Boston-based Ayana Bio, a spinoff from Gingko Bioworks, has announced a $3 million investment to accelerate the production of cacao bioactives using plant cell technology to make consumer products for markets such as health and wellness, F&B, and cosmetics.
Ayana Bio will utilize the capital to expedite commercialization of its cacao ingredients and prioritize R&D of the benefits of different cacao varieties as well as possible usages and applications to expand partnerships with CPG companies.
Producing high polyphenol cacao extracts
Ayana Bio leverages plant cell technology —growing plant cell lines in bioreactors rather than agricultural production — to discover and produce plant and fungal bioactives that support and improve human health.
According to the biotech, cacao contains biologically active compounds that support healthy digestion, cardiovascular health, cognition, and immunity while reducing the risk of inflammation and diabetes.
“The genetic profiles we unearth will allow us to focus on producing high polyphenol cacao extracts to impart benefits into consumer packaged goods that typically lack nutritional value,” said Ayana Bio co-founder and CTO Effendi Leonard.
Besides cacao bioactives, which according to the startup will be commercialised by late 2024, Ayana Bio is exploring other bioactive products in ingredients such as berries, ginseng, echinacea, ginger, and other high-value botanicals.
Bringing plant and fungal bioactives to market
Founded in 2021, Ayana Bio started life with $30 million in Series A funding led by Viking Global Investors and Cascade Investment.

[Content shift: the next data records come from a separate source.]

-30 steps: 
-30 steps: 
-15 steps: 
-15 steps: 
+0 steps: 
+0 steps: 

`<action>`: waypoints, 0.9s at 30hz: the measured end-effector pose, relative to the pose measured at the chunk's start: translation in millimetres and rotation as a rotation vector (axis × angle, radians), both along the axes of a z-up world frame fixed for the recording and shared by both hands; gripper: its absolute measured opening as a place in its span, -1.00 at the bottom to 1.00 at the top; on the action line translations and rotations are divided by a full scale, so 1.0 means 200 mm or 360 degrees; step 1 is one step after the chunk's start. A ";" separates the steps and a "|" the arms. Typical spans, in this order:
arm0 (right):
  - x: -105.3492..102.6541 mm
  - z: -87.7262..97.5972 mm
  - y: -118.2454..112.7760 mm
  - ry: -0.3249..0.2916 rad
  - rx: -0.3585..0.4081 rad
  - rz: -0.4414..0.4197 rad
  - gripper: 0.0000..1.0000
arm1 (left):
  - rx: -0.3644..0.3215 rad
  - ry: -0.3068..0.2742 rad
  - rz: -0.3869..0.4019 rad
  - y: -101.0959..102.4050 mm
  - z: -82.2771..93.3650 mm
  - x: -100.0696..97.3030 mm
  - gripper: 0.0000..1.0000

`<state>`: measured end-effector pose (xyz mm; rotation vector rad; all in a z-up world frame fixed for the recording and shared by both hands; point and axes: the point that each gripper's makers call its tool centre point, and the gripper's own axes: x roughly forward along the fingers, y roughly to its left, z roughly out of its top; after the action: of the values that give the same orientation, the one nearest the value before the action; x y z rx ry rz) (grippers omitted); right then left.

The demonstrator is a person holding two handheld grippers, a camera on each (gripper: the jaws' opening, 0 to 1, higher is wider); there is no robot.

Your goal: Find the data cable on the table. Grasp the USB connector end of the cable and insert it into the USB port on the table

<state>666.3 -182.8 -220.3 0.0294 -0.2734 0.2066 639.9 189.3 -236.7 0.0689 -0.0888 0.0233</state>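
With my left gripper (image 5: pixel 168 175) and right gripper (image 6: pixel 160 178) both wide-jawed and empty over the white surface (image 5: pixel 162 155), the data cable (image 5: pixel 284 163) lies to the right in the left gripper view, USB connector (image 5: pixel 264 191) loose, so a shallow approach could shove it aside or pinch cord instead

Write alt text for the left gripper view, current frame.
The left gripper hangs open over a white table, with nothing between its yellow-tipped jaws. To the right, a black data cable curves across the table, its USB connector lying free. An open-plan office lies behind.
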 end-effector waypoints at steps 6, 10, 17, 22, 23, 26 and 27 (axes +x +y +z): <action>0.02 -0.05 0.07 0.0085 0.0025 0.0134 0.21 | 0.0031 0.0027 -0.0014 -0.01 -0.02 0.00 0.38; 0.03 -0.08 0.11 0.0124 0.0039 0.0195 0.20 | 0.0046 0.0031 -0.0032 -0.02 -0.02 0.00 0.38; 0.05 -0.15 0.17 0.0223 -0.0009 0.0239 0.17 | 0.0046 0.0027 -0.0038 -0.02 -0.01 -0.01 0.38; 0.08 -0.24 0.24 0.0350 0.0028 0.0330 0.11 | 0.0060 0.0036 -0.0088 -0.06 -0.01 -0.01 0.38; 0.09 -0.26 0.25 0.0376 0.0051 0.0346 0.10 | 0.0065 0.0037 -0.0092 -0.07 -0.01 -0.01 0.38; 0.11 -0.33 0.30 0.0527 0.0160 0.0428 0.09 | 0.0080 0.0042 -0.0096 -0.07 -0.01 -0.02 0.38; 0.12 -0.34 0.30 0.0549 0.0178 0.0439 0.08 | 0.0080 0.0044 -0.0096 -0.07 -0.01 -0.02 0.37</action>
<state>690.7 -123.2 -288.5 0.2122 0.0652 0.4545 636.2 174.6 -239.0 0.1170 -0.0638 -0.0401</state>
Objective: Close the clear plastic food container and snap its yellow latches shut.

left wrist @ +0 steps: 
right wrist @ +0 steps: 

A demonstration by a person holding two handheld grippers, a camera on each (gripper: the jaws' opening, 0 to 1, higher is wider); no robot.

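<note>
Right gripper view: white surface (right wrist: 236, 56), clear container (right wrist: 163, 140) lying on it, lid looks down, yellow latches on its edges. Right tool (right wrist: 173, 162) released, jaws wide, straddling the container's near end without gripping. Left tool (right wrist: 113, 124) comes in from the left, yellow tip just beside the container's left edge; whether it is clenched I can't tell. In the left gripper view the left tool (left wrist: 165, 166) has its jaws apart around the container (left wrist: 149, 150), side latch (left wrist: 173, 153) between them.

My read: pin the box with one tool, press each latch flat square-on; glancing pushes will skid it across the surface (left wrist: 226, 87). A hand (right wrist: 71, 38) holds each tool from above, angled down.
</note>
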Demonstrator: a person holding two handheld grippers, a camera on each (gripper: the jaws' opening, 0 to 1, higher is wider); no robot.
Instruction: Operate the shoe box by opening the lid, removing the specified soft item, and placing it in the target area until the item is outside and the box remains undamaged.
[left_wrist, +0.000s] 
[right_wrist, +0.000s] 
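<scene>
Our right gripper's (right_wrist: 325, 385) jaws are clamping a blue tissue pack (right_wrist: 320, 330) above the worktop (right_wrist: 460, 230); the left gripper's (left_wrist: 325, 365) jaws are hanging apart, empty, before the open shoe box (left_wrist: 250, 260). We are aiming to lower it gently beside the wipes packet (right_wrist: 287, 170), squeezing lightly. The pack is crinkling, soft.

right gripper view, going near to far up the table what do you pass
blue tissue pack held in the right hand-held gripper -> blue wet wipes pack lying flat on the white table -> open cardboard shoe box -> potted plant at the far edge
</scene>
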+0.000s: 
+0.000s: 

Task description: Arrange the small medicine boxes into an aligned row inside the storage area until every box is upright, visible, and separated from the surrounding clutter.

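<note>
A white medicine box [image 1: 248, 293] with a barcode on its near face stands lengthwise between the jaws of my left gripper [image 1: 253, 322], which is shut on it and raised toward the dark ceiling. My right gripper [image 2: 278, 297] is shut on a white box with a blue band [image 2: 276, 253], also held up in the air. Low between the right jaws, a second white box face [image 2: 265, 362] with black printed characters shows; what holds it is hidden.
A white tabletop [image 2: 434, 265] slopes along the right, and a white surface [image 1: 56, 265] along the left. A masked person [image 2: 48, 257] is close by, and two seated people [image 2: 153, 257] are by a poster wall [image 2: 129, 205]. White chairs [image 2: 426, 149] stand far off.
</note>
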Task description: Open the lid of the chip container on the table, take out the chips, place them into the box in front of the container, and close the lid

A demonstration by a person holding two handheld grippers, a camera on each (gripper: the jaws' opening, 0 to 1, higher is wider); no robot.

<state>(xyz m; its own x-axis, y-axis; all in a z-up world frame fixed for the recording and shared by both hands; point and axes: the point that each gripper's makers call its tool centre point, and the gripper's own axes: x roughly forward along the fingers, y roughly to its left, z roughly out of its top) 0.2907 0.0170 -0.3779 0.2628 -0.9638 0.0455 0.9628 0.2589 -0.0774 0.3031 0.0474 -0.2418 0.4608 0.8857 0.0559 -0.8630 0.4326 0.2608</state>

The biotech was launched in collaboration with Ginkgo Bioworks and Ferment, a company creation studio for the next wave of synthetic biology product companies.
Ayana Bio aims to collaborate with global industry leaders in F&B, health and wellness, specialized nutrition, animal care, and cosmetics to bring standardized plant and fungal bioactives to market.
“While most cacao producers focus on confectionery chocolate, Ayana Bio is uniquely positioned to broaden cacao’s health and wellness applications,” said Leonard.
Why plant cell technology?
Plant cell tech yields plant biomass with the identical molecular makeup of the natural plants, produced without the land, irrigation, fertilizers, or pesticides required by agriculture. It also solves the standardization problems across all agriculture-based supply chains and provides climate change resilience while protecting natural ecosystems and biodiversity, explained the biotech company.
Frank Jaksch, Ayana Bio’s CEO, commented: “This multi-million dollar pledge will allow us to double down on our efforts to use plant cell cultivation to sustainably scale bioactives and reduce the reliance on harmful agricultural practices.”